PG&E, as the utility is known, provides electricity and gas to 16 million people in northern and central California. It employs 20,000 people.

What happened?

PG&E reportedly faces about $30 billion in liability charges for its alleged role in the 2017 and 2018 fires in California. Fires in 2018 alone caused an estimated $9 billion of damages in the state, including the deaths of 88 people and the destruction of 20,000 structures.

PG&E reportedly disclosed that some of its equipment may have malfunctioned in November 2018 near the site of the Camp Fire, the deadliest and most destructive blaze in California history.

Fire investigators claim that power lines maintained by PG&E came in contact with trees, potentially causing as many as 18 of the 21 fires that California experienced in 2017 and 2018, according to reports. A broken power transmission tower, and bullet holes in a power pole may also have contributed to the Camp Fire.
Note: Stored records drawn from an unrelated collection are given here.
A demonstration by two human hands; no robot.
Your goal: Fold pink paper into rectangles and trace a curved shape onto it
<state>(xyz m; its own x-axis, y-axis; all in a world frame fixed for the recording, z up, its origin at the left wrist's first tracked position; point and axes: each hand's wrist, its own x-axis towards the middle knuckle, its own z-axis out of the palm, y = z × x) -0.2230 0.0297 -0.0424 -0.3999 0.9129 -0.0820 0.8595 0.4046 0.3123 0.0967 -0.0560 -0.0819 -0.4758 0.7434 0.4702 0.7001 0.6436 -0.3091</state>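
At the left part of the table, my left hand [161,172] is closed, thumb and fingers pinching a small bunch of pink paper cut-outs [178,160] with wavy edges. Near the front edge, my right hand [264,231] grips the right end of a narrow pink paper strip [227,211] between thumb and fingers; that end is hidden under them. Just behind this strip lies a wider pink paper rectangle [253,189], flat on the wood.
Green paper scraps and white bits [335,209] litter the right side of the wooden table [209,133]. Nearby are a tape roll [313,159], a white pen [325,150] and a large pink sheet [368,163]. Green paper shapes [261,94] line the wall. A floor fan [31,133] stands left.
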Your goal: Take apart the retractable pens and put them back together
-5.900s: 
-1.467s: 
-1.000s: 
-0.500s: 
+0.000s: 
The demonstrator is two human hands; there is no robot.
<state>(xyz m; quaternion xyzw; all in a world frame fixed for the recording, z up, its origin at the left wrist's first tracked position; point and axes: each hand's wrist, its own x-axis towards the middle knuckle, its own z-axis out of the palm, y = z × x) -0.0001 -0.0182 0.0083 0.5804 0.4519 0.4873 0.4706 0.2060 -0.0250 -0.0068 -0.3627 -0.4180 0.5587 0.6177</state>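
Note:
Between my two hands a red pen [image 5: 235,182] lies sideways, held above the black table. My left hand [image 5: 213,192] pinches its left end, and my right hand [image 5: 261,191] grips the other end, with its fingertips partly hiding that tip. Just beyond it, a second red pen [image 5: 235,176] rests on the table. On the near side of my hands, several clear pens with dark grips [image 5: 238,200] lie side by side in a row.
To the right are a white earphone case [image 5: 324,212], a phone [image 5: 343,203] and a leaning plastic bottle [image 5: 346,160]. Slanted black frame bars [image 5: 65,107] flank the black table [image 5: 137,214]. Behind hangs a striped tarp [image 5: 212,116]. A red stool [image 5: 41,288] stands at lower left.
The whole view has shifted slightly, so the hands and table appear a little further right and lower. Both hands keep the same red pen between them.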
In response to the news, the company’s stock fell about 50% in morning trading, according to CNBC. The company’s chief executive officer, Geisha Williams, also stepped down.

What’s a utility?

Utilities are corporations that provide important services that keep the modern world working. These services include water, electricity, telephone service, gas, or sewer infrastructure.

Utilities can be either publicly or privately owned, but because everyone needs access to the services they offer, they are heavily regulated by either state or federal authorities.

Wait, what’s bankruptcy?

Businesses file for bankruptcy to protect themselves from creditors, which are entities or people that have loaned them money. They typically go through a court-mediated process, called Chapter 11, that allows them to reorganize and round up financing to continue operations, as well as discharge some of their debts.

PG&E will file for Chapter 11 protection, which could allow it to continue operating.